* [REQUIRED ACTION] All lines from the one with "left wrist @" to the end of the listing below are to be transcribed exactly; both end lines are included, and no other lines are.

──────── RECORDED DATA

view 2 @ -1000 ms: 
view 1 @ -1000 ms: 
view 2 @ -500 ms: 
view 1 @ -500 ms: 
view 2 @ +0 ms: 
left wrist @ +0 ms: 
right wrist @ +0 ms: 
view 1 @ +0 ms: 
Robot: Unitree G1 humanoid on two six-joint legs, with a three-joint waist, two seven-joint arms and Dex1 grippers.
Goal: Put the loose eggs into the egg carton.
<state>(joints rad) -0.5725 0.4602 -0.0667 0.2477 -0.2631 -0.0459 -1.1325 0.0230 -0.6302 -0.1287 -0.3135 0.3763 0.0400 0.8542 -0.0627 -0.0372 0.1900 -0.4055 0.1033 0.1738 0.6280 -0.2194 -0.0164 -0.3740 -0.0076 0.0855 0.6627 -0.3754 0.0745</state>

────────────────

* [WRITTEN SOLUTION]
left wrist @ +0 ms: 
right wrist @ +0 ms: 
view 1 @ +0 ms: 
Robot: Unitree G1 humanoid on two six-joint legs, with a three-joint waist, two seven-joint arms and Dex1 grippers.
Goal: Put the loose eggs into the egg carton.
<state>(joints rad) -0.5725 0.4602 -0.0667 0.2477 -0.2631 -0.0459 -1.1325 0.0230 -0.6302 -0.1287 -0.3135 0.3763 0.0400 0.8542 -0.0627 -0.0372 0.1900 -0.4055 0.1033 0.1738 0.6280 -0.2194 -0.0164 -0.3740 -0.0076 0.0855 0.6627 -0.3754 0.0745</state>

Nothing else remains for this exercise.